Sustainability is the issue of our times.
As we move into the 21st century, more people than ever have been able to enjoy a collectively greater average life expectancy, as well as a higher standard of living. We also have access to more options for leisure and discretionary spending than previous generations.
Some might see this as an invitation to live life to the fullest, paying little heed to the consequences of unchecked consumption. Others are more cautious.
We may have many years ahead of us before checking into an assisted living facility and lots of earning potential in our lengthy careers. But we also need to consider steady inflation and the impact our actions have on the environment we’ll ultimately bequeath to future generations.
Many companies have learned to listen to consumer demands for more sustainable business models. However, people seldom apply that pressure to the food industry. That’s changing, and it matters to everyone.
Throughout history, human societies have required energy to grow and sustain the ensuing complexity. Food is a critical source of such energy inputs. And unsurprisingly, history abounds with examples of people rioting or civilizations collapsing when the food supply runs out due to drought or pestilence.
We’d like to think that the modern age is smart enough to solve this problem with technological sophistication. But recent studies indicate otherwise.
At current growth rates, producing more food can’t be the solution. It would require us to increase global production by 20% in less than a decade and convert nearly 50 million hectares of natural habitat into cropland. On top of that, we’d generate corresponding increases in emissions, exacerbating the already critical concern of climate change.

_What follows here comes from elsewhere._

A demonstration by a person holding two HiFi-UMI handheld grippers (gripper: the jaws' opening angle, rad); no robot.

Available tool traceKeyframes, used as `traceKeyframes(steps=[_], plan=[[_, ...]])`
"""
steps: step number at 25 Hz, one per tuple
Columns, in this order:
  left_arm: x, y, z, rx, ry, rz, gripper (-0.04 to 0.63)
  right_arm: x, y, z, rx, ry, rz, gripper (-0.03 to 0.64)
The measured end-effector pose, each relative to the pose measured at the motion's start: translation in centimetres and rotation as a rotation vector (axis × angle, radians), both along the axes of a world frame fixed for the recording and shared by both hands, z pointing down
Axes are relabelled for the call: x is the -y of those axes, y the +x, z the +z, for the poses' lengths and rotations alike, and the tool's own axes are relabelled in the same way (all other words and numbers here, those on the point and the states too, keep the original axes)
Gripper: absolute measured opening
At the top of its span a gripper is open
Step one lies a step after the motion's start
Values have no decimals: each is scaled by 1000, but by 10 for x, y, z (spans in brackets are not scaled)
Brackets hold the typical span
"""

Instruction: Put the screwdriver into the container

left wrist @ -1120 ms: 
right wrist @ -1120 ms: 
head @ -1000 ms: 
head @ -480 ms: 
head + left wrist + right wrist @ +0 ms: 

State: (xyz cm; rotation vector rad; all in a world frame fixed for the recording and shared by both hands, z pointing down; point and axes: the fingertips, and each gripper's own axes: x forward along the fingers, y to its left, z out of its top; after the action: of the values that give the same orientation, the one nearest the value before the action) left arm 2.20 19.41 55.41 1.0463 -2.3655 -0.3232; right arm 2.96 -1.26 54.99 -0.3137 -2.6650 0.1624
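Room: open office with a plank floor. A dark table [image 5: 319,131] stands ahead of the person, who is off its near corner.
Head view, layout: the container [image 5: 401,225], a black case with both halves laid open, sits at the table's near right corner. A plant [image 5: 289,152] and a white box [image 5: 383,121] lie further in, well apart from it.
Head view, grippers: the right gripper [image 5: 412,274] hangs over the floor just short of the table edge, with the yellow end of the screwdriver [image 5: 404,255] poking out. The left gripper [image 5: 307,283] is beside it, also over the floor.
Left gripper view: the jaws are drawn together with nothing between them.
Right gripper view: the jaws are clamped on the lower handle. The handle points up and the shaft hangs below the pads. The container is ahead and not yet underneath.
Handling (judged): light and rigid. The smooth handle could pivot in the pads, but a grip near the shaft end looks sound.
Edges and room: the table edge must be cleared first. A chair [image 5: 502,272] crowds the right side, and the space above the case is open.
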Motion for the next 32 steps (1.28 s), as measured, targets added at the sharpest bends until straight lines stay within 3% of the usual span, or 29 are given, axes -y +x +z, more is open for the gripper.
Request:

However, the research shows that only 3% more food production would be necessary if we take an alternative approach. That entails addressing the issue of food inequality.
Waste and inequality
It’s impossible to ignore the fact that around the world, people don’t eat equally. Citizens of rich countries generally eat better than those who live in the developing world. And within each country, the same inequality can be observed across the spectrum of rich through poor families.
In 2017, over 10% of the global population suffered from hunger and malnutrition. At the same time, 13% of adults were reportedly obese. In this respect, those who don’t get to eat enough are united with those who consume too much relative to their needs: neither outcome is healthy.

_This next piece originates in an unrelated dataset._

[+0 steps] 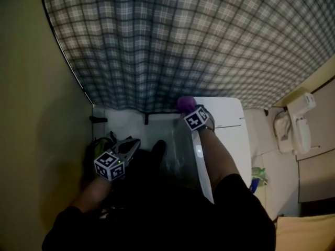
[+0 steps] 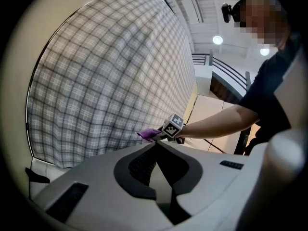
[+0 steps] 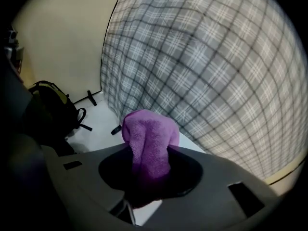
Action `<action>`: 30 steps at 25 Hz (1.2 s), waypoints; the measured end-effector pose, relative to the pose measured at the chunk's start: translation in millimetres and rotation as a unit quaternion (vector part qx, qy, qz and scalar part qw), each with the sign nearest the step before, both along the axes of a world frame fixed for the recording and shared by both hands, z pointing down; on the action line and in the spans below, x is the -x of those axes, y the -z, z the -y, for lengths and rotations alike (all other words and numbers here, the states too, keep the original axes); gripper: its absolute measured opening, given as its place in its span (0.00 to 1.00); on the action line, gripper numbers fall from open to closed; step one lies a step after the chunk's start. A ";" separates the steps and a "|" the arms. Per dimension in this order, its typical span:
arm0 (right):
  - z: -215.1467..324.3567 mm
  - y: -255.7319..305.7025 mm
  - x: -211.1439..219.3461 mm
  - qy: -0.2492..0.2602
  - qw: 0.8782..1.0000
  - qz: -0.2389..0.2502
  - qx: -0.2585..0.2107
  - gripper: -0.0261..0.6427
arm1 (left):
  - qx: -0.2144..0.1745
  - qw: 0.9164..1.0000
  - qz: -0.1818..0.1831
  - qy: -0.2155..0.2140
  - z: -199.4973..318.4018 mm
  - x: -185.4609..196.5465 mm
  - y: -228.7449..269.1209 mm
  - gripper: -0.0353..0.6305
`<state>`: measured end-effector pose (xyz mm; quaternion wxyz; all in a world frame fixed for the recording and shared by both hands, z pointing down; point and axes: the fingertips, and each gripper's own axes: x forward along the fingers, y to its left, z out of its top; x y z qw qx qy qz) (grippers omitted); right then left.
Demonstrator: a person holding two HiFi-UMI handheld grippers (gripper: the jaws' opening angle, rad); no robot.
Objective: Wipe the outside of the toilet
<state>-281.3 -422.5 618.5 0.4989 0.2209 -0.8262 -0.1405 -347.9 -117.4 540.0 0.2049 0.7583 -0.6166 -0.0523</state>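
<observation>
While the right gripper (image 1: 189,110), jaws clamped on the purple cloth (image 3: 149,141), reaches for the white toilet (image 1: 229,137) at centre frame below the plaid curtain (image 1: 183,35), apparently ready to wipe, the left gripper (image 1: 129,147) waits lower left, jaws together and empty.
</observation>
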 end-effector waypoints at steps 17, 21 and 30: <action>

Just as sustainability itself is an umbrella covering a wide swath of human activities within the food industry, there are many ways to tackle this issue.
One of the most impactful, however, is dealing with food waste.
Your kitchen scraps could potentially feed someone else. But it’s impractical for the individual citizen to deal with the logistics of sending their food waste to those in need.
Restaurants, on the other hand, operate on a larger scale. They generate far more food waste daily and have the resources to divert it somewhere other than the trash bin. This would go a long way towards tackling food inequality and sustainability without driving up production demand.
Fine dining initiatives
Even among restaurants, however, not all have equal impact. Studies have demonstrated that fine dining restaurants tend to generate the most food waste. This is largely due to a preference for working with whole products and the adherence to higher quality standards.
Many of the chefs at fine dining restaurants are considered leaders in their field. Industry professionals look to them for leadership and accountability.
They aren’t blind to the demand for change, and they are taking their own initiatives to improve in this regard. Shortening the supply chain to draw from only locally-grown produce cuts down on transportation-related emissions. It also gives them a closer look at suppliers’ sustainable practices.
But not all the impetus can come from restaurateurs. After all, they are operating under constraints of time, budget, and labor. They would want to invest in green initiatives that matter most.
The voice of the consumer can play a significant part in swaying the actions of fine dining restaurants. We can voice our thoughts on which attributes are important, such as better mitigation, use, and redistribution of food waste.
Our willingness to spend money and time can speak volumes. Waiting longer in line, or traveling the extra miles, in addition to simply paying more, can help encourage and sustain a green restaurant’s efforts.
Food is a basic need for survival, but it’s also an experience we all love to enjoy. If you’re conscious about where your discretionary spending goes, you can help support those who are able and willing to make a difference in the food industry and the world.